The manuscript considers one dimensional (1D) single particles physics within the Aubry-Andre tight binding model. Systems in 1D are strictly integrable. There is no quantum chaos involved (as quantum chaos is a notion describing behavior of quantum systems chaitic in the classical limit). Therefore the introduction is inadequate. Especially for the volume dedicated to Shmuel Fishman one should be precise. Most of the references are redundant and should be replaced by a careful references to well studies Aubry-Andre model.
The interesting observation of the paper, after [31], is that finite systems give false signs of delocalization when the localization length is comparable to the system size. Still the claim that statistics resembling GOE, GUE and GSE is obtained by varying the system size is grossly over advertized.
It is well known that one can create "exact" arbitrarry level statistics even for 1D system that is, by definitio, integrable. I refer the authors to papers of Da Hsuan Feng , e.g.Hua Wu, D. W. L. Sprung, Da Hsuan Feng, and Michel Vallières Phys. Rev. E 47, 4063 (and references therein) where it is shown that one can generatate exactly GOE spectrum in a 1D integrable system. See also Quantum nonintegrability in finite systems, Physics Reports, 1995 which should be a valuable reference.
Authors show that Aubry-Andre model for finite sizes allows for observation of Poisson, GOE-like, GUE-like, GSE-like, picket fence like spectra. The real catch-word is "like" - what does it mean? The manuscript touches two properties - level repulsion exponent beta (obtained after unfolding levels) and the averaged gap ratio rbar that does not require unfolding.

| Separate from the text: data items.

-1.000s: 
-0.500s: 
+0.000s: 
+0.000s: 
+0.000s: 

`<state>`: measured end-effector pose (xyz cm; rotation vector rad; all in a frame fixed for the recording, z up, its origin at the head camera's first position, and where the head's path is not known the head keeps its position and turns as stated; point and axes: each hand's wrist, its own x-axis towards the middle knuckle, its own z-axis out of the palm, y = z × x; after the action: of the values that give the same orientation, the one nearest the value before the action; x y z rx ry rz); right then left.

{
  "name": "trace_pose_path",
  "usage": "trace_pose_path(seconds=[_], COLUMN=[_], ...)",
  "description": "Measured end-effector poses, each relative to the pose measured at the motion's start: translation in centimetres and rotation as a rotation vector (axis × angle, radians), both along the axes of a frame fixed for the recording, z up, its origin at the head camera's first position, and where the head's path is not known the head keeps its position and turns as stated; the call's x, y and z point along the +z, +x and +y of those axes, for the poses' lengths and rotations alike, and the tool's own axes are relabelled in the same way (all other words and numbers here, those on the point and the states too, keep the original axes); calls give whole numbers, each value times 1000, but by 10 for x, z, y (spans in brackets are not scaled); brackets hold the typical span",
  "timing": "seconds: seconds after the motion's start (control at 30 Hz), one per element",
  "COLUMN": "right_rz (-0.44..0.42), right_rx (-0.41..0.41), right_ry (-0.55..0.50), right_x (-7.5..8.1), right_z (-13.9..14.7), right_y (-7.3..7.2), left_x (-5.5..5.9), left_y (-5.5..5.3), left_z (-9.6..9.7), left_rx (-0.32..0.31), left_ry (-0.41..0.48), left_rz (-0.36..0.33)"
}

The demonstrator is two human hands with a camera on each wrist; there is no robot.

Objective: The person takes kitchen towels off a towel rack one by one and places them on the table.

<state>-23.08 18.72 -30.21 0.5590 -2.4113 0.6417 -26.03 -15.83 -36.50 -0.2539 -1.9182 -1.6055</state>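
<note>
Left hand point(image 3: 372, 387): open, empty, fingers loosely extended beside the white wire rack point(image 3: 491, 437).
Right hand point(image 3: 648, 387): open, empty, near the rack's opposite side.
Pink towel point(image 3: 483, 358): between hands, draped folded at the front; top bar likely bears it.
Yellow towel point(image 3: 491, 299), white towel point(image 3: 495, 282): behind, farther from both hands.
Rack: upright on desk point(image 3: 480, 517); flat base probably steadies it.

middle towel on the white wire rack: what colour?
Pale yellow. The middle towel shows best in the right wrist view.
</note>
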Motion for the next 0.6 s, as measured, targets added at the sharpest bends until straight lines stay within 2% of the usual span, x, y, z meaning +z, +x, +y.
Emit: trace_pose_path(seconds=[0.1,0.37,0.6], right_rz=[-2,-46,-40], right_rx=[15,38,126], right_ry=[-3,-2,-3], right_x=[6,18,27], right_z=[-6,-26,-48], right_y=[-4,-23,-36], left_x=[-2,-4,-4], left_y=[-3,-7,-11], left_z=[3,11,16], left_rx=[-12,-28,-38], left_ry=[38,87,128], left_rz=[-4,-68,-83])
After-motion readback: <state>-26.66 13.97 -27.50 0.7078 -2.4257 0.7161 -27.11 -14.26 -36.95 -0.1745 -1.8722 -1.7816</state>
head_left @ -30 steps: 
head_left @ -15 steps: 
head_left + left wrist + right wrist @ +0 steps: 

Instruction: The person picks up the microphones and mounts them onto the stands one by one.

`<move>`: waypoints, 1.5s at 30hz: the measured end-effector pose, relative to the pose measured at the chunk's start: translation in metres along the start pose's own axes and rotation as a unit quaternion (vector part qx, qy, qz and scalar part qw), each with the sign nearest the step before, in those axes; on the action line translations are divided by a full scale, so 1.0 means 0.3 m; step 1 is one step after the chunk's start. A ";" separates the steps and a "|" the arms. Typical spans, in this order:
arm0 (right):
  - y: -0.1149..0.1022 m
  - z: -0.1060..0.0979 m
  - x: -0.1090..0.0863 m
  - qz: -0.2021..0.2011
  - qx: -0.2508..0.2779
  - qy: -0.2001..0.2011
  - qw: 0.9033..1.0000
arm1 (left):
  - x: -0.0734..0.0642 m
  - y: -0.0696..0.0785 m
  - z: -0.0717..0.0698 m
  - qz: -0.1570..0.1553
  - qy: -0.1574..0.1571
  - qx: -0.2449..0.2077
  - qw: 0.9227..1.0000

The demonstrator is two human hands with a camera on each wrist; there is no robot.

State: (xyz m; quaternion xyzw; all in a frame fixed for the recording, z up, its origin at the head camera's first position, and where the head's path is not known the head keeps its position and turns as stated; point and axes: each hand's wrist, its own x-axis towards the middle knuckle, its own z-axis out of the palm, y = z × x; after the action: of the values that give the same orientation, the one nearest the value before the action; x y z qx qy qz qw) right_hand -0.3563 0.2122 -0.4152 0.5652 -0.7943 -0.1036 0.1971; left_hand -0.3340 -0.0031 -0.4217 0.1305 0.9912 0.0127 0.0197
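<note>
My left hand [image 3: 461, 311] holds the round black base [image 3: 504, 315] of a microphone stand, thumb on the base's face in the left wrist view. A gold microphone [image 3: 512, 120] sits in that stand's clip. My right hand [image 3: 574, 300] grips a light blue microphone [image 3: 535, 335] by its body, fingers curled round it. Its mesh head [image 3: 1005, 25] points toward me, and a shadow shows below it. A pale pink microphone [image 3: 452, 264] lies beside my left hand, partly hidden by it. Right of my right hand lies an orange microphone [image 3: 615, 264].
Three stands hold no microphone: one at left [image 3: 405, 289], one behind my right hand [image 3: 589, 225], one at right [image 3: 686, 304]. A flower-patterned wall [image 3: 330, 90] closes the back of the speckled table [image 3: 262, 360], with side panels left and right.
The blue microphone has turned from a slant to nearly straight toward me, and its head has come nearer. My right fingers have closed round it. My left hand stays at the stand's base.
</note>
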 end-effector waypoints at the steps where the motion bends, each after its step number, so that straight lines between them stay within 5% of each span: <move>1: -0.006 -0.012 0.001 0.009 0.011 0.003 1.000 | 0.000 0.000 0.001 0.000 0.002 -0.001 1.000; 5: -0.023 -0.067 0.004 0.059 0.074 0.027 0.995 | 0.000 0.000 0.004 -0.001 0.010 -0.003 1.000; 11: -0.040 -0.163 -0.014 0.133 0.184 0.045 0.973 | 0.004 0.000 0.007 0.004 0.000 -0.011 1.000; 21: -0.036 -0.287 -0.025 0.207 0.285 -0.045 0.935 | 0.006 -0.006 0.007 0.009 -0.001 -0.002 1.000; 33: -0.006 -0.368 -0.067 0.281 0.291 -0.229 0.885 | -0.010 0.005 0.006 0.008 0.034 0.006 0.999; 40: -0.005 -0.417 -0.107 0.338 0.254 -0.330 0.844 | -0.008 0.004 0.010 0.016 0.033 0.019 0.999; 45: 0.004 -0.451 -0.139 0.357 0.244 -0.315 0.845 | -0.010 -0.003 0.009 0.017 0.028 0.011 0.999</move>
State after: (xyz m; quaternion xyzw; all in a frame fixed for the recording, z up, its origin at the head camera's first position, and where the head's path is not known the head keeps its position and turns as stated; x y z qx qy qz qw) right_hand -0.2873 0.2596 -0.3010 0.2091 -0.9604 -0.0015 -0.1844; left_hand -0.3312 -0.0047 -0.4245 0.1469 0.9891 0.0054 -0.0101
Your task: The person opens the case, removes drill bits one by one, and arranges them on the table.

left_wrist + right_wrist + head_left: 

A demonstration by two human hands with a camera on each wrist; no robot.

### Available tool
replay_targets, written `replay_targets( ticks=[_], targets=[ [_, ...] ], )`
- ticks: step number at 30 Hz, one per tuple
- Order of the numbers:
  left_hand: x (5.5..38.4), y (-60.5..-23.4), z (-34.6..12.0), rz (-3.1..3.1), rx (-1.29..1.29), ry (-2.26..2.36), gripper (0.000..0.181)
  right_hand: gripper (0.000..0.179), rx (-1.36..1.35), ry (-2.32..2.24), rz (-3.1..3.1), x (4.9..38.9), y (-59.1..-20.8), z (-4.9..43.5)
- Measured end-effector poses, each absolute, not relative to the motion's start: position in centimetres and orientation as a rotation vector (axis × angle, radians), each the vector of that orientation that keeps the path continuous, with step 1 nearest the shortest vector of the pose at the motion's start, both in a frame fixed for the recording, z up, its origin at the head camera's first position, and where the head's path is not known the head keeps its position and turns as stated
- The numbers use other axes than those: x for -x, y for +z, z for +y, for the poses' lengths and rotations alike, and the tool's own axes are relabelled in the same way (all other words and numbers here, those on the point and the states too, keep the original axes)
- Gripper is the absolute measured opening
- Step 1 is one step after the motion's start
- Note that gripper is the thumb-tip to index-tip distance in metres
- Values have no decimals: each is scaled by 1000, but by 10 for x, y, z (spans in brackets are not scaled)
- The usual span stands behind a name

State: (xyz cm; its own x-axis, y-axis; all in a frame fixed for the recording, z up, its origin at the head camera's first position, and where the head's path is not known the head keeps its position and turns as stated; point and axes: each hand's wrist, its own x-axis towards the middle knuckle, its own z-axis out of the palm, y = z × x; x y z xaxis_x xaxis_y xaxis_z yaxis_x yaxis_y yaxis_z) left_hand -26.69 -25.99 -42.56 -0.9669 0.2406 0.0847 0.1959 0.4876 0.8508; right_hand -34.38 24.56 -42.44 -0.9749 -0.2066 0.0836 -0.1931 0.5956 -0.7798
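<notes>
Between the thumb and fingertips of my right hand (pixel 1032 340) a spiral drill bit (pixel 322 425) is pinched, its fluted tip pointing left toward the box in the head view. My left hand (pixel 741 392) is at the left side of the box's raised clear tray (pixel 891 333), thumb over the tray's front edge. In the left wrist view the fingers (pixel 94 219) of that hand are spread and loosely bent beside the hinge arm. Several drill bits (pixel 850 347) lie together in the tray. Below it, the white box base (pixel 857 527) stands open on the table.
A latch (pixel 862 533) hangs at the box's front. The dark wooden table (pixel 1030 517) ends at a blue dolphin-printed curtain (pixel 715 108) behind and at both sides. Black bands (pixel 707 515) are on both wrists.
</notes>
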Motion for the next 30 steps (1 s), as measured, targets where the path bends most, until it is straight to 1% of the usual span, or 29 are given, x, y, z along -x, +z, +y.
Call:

Unfolding procedure is not described. As shown by Garcia-Garcia (2001) one may get any statistics by a careless unfolding. How the unfolding is done in this paper? There is a single parameter ksi (linked to hbar and the system size) which characterizes the obtained spectra (according to authors). Still the values of beta and rbar obtained seem not to lead to he same property. to claim that GxE-like spectra are obtained a necessary condition is that for a given ksi both rbar and beta correspond to say GOE. Is it so? Or beta=1 is obtained for say ksi_1 and rbar=0.53 (as appropriate for GOE) for a different ksi_2? If this is the case - then it is clear that the obtained spectra have little in common with gaussian random matrices and the agreement (e.g. beta=1) is a coincidence resulting from the continuity of beta while changing ksi. The figures are not at all helpful in this matter. Fig.1a and b rather suggest that characteristic for GxE ensembles values of beta occur at different ksi than values for rbar. The table of values would be much better than the plots. Still, at the level of plots, the discrepancy seems large pointing towards the conclusion that statement like "GOE-lke" or "GSE-like" are misleading. While may be level repulsion parameter beta coincides - other spectral properties are markedly different. The correlation hole should be properly defined. While the authors discuss this feature in several papers it would be good if a red arrow points towards this festure in the plots with a proper explanation. Precisely what the experiment should observe? I believe that the string of reference to other studies of Aubry-Andre model is needed. A casual search of the net reveals; Nilanjan Roy and Auditya Sharma; Phys. Rev. B 100, 195143 which is both relevant and includes many relevant references. In view of these - how the authors overcome the gaps problem in unfolding the spectra? (to link first and the last point of this report)Author Response
We thank the Referee for carefully reading our paper and for the very pertinent remarks, which led to a significantly improved new version of our manuscript. All comments were all taken into account in the new version of the paper. He/She is right that our work is an extension to our paper in Phys. Rev. E 100, 022142 (2019). The value of this new work is to deal with an experimental model of great current interest and with system sizes that are experimentally accessible. The studies shown in this new work could certainly be tested in experiments with cold atoms.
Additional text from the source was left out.